小山登美夫ギャラリーでは、チェコ・プラハを拠点に活動するダヴィット・フェスルのアジア初となる個展を開催致します。
フェスルは2015年以来、手のひらに収まるようなサイズのオブジェクトを収集してきました。彼は自宅の一角のスタジオで、形・質感・色といったそのオブジェクトに内在するロジックに従い、小さく、注意深く組み立てられたコンポジションに配列します。彼は、それらのオブジェクトを隣同士に並べたり、転回させたり、織り交ぜるといった最小限の行為によって、作品を構成するそれぞれの要素を一時的に判読できないようにします。それによりオブジェクトは、観客自身の心の内にある、からまった連想や記憶の中へ次第に広がっていきます。
本展のタイトル「Hello Yuko」は、アーティストとギャラリー・ディレクターという二人の人間のやりとりとコミュニケーションを直接的に指しています。それは、他者と、身近なもの・親密なものとの定まらない境界を示し、また、現在の状況にあって身体的な接触の意味を捉えようとする試みです。日本語に翻訳していないこのタイトルは、共に在りながらも切り離された空間、つまり、前述の両者にとっての外国語を指すものでもあります。そうした中で、フェスルにとって疎外化やアプロプリエーションは、名前がわかり言語化できるほど身近な、しかし互いに全く異なる素材を合成することで、それらを「他者」そのものにしてしまう、その制作手法に内在しているといえるでしょう。本展で展示される作品たちはその本来の性質のために、仮想の無重力状態に言及しているかのようです。
本展が開催される天王洲のギャラリースペースでは、それらのオブジェクトは2つの層にまとめられています。

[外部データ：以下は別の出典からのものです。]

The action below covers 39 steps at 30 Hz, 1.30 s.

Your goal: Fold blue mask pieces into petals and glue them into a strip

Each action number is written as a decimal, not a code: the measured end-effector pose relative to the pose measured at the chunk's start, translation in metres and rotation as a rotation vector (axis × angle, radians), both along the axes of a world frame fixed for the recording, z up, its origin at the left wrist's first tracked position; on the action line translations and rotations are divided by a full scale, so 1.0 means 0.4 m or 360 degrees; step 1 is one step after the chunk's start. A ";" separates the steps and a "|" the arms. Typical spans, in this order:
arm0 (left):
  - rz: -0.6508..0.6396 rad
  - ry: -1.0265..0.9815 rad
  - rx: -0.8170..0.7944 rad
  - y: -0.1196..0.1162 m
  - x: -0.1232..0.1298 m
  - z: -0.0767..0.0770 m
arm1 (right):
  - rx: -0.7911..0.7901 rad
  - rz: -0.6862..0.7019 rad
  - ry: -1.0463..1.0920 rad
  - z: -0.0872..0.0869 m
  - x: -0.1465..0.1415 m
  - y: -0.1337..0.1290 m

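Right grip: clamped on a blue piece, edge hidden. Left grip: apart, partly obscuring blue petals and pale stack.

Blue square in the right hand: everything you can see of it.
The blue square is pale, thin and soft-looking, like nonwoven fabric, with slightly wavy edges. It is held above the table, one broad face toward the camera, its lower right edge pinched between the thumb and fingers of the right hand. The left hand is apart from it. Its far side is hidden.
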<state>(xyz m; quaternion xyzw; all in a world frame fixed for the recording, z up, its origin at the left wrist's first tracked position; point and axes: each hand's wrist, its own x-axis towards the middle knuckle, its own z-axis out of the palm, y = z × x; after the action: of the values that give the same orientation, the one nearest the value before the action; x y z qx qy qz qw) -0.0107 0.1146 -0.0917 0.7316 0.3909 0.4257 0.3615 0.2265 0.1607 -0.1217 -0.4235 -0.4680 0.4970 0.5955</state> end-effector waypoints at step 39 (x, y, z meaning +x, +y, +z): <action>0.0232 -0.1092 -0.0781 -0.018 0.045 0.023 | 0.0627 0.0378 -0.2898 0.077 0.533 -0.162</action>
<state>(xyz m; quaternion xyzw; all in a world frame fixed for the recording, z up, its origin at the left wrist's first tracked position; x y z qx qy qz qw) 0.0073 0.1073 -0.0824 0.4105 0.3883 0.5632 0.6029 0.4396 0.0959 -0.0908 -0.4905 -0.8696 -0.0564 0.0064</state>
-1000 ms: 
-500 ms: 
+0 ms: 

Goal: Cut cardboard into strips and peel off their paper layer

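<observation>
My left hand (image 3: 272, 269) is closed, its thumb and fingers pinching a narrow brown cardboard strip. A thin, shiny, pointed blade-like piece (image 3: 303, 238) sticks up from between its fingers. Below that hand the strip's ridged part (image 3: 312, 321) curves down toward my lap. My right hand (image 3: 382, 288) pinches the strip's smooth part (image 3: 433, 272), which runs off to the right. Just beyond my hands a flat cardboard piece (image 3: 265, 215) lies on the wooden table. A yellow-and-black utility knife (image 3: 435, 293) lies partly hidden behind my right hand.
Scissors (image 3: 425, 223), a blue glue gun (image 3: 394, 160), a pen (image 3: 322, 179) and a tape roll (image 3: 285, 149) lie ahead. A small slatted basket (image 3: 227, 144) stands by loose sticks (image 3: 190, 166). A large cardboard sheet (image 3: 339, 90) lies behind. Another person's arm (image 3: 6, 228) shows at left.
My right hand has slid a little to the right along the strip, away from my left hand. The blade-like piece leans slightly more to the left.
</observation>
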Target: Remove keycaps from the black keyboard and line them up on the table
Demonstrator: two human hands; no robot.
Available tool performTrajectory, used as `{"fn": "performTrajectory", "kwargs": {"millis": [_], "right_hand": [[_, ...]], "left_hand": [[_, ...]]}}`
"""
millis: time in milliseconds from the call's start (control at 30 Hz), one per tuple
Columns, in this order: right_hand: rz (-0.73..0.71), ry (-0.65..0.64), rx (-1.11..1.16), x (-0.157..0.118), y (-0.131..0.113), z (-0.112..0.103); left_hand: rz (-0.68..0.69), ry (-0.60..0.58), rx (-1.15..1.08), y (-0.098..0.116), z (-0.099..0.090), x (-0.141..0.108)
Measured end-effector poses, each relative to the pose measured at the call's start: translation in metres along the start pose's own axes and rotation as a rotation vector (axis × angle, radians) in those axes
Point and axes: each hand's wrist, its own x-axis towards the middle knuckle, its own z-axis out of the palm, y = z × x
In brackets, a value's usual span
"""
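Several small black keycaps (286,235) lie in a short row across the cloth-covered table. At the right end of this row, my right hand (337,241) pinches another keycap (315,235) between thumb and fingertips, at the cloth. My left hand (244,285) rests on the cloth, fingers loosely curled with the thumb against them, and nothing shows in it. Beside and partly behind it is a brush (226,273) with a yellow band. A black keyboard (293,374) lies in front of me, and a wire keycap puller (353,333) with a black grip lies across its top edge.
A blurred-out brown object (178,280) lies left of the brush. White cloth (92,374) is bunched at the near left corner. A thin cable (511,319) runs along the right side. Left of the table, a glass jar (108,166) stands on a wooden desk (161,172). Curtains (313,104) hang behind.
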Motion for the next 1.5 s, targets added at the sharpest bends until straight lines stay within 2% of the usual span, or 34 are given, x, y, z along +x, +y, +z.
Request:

最初の層は、壁に展示されたオブジェクト群で、日本の観客の身長に合うように構成されています。2つ目の層は床に置かれた木の板です。それ自体両義的な立場を保っており、その位置によって立方体である展示空間のボリュームのバランスをとりつつ、同時にその空間を活性化させています。フェスルはこの配置について、以下のように述べています。
「地面に近い低さで人工物と出会うこと自体、意味を含む行為であり、その土地の文脈の中ではさらに新たな意味合いを持ちます。この場合、それは例えばテーブルでの食事の場面など、私たちが慣れ親しんだそれとは異なった視点を与えます。この木の板の上には、もともとは壁に掛けられていたオブジェクトが床に水平に配置されることになり、観客はそれを上から見下ろすことになります。」
自然と人工、日常と非日常、自己と他者などの関係を、視点を転回させることで解きほぐしては再度もつれさせるような作品を、この貴重な機会にぜひご高覧ください。